* _ABOUT THIS EXERCISE_
Work out how many lines of the material below mention the word "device"; reply with the number only.

○ ○ ○

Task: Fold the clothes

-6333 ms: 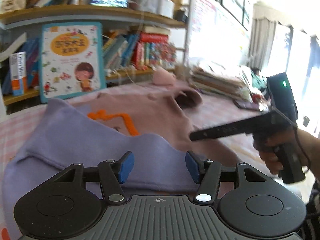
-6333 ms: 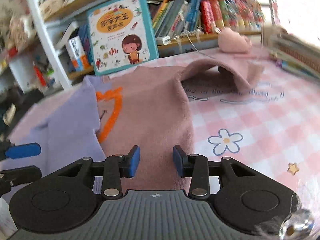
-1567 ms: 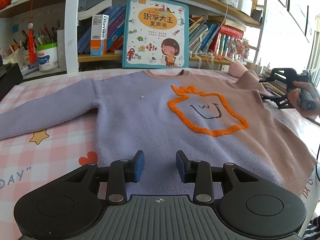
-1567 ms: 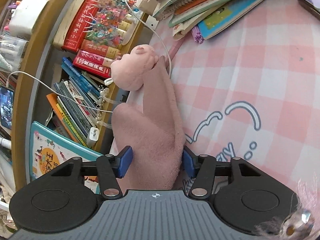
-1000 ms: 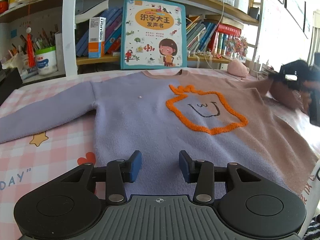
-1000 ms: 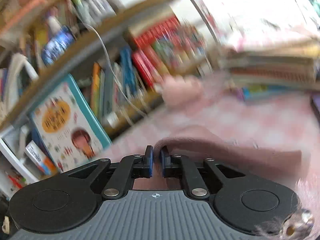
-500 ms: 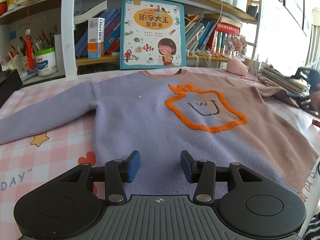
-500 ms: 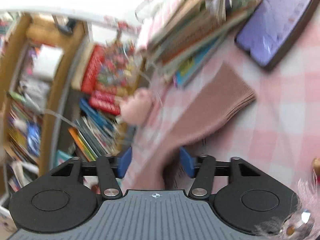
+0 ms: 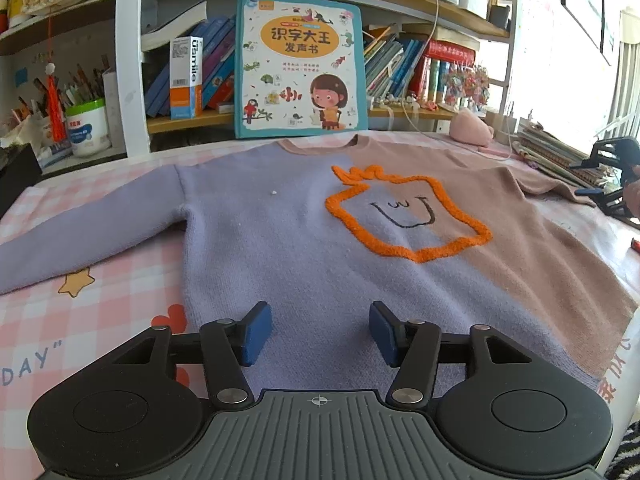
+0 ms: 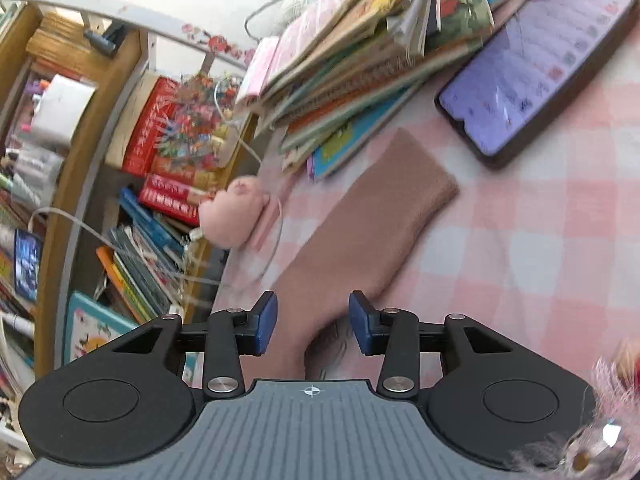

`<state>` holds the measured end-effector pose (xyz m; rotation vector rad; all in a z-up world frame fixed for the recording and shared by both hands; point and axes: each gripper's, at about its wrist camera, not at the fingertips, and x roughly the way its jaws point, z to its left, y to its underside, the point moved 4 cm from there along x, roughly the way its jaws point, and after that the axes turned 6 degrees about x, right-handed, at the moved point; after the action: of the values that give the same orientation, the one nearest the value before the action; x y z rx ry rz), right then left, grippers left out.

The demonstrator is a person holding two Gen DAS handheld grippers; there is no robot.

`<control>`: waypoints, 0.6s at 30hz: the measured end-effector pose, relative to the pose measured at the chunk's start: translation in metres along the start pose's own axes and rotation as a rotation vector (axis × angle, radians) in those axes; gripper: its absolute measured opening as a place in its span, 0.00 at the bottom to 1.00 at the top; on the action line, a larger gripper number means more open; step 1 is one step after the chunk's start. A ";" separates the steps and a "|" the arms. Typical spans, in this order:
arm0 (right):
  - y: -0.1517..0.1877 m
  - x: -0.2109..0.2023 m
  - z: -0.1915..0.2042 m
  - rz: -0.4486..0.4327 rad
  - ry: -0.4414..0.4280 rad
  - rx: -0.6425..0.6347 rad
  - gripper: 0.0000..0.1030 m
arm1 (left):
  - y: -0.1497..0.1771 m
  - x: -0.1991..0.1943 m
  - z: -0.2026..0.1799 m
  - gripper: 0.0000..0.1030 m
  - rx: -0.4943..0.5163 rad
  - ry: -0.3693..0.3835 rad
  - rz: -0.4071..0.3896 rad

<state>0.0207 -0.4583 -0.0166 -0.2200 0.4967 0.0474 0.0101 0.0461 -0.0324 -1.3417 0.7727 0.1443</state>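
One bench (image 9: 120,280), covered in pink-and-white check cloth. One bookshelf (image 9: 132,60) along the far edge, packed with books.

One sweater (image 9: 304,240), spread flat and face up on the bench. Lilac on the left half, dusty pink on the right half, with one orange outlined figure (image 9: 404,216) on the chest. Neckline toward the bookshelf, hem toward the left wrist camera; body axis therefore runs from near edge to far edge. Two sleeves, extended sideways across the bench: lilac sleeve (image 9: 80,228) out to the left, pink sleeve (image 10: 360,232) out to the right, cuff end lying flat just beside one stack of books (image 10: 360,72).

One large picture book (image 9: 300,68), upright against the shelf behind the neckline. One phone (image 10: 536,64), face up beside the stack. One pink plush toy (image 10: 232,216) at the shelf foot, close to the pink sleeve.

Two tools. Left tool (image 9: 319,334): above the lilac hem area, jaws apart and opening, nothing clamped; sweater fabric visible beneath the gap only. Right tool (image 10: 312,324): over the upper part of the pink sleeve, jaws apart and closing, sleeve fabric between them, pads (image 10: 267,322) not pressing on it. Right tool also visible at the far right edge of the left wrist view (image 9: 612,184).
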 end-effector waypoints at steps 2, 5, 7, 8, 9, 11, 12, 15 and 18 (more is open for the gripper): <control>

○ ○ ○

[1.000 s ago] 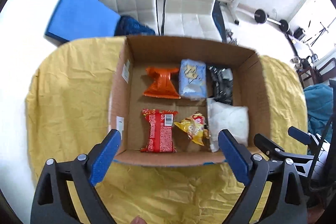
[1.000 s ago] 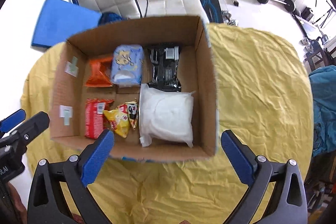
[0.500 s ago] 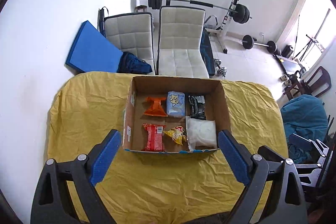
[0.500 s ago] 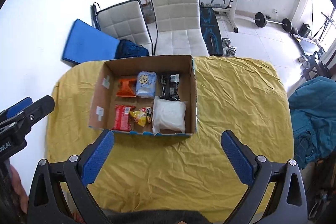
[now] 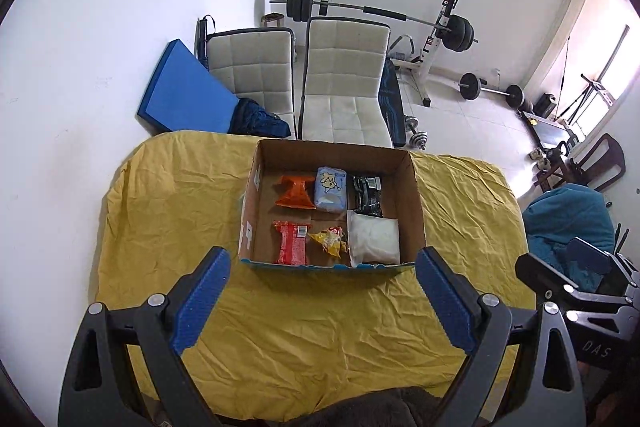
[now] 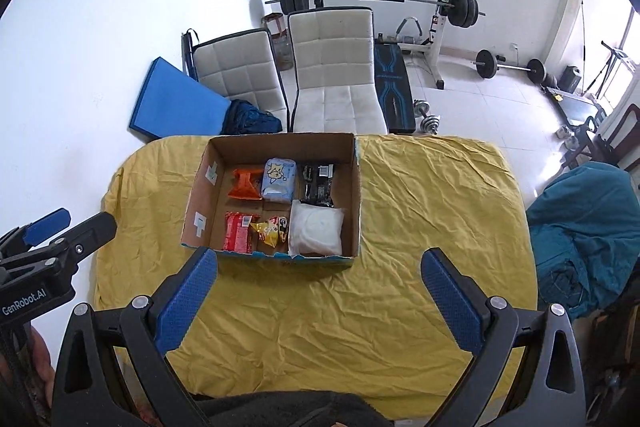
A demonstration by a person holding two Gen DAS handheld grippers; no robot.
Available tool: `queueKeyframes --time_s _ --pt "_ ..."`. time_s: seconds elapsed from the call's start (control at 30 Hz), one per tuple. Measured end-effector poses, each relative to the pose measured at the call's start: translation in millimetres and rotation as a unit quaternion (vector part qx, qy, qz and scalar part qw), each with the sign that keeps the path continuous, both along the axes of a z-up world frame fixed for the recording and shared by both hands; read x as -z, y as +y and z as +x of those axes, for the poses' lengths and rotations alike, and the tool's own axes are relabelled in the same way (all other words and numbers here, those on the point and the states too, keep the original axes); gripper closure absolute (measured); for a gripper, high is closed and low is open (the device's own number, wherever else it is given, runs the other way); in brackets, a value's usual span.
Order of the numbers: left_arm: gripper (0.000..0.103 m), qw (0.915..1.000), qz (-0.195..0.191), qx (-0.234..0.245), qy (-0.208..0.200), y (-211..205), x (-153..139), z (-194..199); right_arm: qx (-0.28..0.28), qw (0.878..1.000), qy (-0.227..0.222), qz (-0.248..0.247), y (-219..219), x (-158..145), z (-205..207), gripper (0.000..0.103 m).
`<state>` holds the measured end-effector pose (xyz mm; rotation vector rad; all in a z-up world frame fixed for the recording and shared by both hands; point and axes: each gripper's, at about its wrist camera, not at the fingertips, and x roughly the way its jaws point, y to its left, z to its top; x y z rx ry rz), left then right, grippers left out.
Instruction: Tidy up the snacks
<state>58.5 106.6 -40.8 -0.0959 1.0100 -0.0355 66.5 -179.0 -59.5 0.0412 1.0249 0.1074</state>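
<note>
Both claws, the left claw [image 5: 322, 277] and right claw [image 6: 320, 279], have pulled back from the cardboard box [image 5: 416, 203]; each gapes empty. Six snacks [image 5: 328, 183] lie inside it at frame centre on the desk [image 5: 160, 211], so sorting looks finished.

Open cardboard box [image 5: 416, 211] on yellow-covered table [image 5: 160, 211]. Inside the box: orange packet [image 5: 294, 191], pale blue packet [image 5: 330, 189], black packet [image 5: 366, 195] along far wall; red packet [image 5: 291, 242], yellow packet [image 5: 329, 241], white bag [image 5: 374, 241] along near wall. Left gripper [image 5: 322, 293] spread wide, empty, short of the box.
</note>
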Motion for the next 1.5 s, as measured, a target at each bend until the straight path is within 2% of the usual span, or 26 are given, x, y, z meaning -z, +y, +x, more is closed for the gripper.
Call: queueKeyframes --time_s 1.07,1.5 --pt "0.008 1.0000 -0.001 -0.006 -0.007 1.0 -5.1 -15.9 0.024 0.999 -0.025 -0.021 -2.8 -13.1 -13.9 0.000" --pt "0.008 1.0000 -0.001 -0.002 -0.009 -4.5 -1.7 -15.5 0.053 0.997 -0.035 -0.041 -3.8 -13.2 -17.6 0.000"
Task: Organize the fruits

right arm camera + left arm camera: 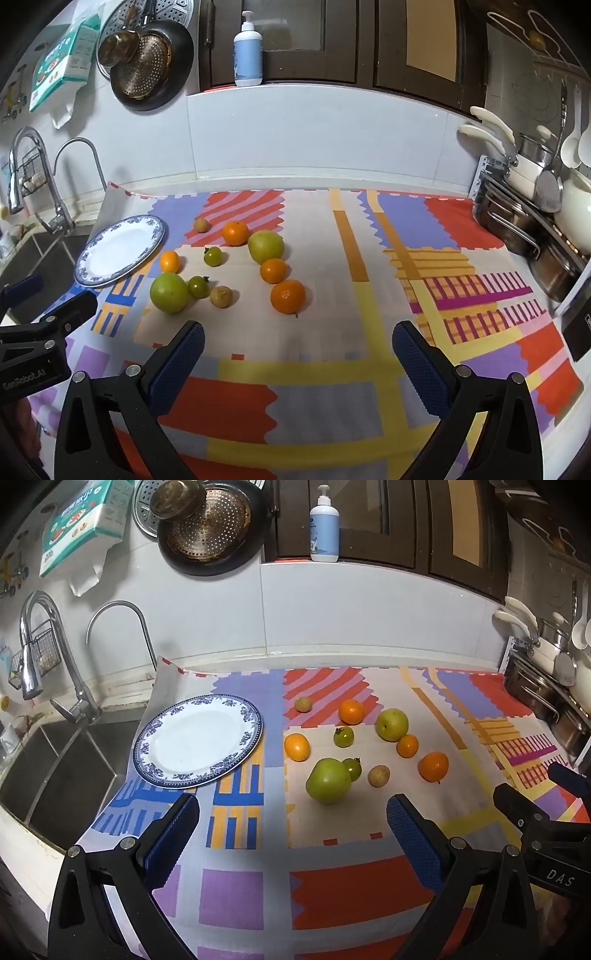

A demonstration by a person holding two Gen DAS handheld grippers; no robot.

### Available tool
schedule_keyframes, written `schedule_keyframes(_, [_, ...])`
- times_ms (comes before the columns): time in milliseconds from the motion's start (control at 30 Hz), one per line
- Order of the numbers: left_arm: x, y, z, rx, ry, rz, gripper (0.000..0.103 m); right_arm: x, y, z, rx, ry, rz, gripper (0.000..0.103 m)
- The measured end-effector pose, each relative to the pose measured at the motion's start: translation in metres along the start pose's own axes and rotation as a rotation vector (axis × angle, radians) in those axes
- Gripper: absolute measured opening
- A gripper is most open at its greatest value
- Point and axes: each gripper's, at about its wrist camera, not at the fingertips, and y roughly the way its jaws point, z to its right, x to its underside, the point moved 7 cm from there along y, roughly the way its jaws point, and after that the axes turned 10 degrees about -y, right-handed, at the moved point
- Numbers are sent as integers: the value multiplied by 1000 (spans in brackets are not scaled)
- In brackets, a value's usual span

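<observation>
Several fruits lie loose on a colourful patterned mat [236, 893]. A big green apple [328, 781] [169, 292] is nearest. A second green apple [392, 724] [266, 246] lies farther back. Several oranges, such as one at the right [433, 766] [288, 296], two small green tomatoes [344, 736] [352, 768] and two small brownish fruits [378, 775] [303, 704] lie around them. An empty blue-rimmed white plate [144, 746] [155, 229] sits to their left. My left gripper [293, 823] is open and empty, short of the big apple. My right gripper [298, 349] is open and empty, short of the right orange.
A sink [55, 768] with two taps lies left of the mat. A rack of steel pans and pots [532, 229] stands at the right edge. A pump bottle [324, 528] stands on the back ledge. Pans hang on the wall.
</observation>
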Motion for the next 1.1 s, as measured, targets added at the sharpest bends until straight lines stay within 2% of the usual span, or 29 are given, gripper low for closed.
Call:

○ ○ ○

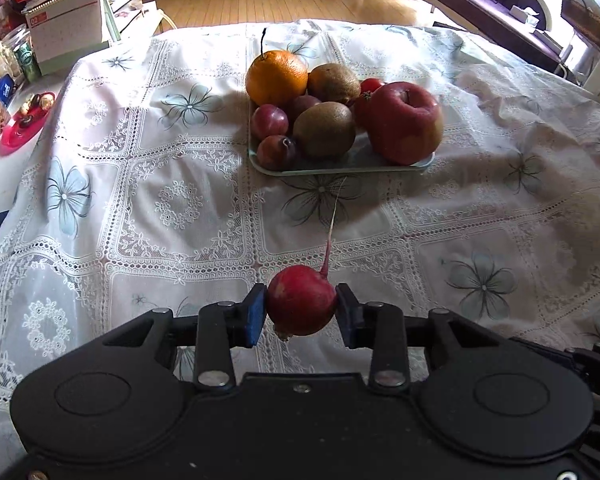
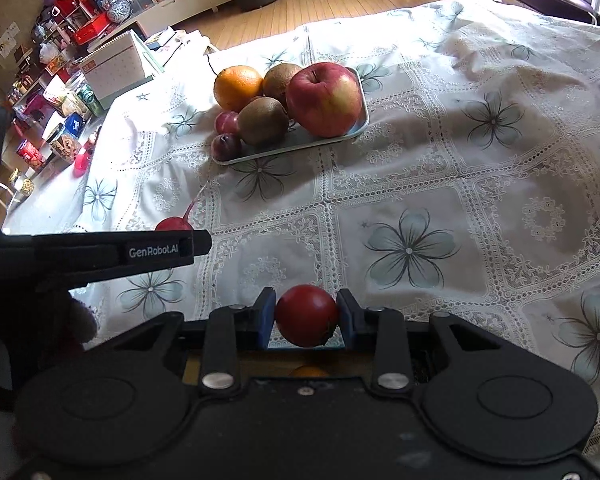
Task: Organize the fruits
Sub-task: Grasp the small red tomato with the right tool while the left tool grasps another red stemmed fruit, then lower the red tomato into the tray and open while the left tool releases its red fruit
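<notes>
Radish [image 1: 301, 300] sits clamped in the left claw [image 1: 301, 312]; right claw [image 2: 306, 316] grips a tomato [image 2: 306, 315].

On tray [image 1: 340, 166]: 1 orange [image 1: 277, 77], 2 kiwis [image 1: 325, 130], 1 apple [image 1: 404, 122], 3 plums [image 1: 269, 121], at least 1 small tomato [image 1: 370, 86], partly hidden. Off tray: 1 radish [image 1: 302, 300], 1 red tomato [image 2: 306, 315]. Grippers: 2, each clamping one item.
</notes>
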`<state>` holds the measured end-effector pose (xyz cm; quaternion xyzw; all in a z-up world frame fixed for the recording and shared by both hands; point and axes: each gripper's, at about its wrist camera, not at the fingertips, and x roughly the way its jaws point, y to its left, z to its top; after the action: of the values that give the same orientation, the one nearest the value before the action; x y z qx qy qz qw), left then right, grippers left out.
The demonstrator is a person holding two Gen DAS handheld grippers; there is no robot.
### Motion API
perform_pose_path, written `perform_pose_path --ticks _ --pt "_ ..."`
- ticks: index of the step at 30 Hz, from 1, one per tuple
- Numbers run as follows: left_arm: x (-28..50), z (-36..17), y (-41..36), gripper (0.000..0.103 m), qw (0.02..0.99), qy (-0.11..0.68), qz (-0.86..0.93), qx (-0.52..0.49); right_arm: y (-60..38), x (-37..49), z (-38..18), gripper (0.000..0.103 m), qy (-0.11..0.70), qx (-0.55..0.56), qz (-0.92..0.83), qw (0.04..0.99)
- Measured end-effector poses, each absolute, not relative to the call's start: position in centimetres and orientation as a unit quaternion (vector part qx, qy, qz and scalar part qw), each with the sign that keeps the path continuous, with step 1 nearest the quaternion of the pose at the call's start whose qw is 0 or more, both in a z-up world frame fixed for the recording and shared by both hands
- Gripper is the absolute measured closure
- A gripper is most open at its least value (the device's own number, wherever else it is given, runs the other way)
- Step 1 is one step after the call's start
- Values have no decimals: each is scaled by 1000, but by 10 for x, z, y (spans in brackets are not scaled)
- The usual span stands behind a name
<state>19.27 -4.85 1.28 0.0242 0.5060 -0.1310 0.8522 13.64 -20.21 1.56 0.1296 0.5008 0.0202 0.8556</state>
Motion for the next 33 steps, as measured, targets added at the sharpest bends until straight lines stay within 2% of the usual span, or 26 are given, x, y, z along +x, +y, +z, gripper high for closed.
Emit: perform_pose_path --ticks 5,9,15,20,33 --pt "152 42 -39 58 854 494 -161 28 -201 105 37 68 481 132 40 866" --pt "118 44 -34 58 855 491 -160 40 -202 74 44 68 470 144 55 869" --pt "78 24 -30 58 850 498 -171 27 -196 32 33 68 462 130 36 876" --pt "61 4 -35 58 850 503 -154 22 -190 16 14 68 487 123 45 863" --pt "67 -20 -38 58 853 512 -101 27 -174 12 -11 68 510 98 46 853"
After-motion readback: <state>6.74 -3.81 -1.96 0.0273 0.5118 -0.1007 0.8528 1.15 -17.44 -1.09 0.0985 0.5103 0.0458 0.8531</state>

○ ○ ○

* _TASK RESULT_
2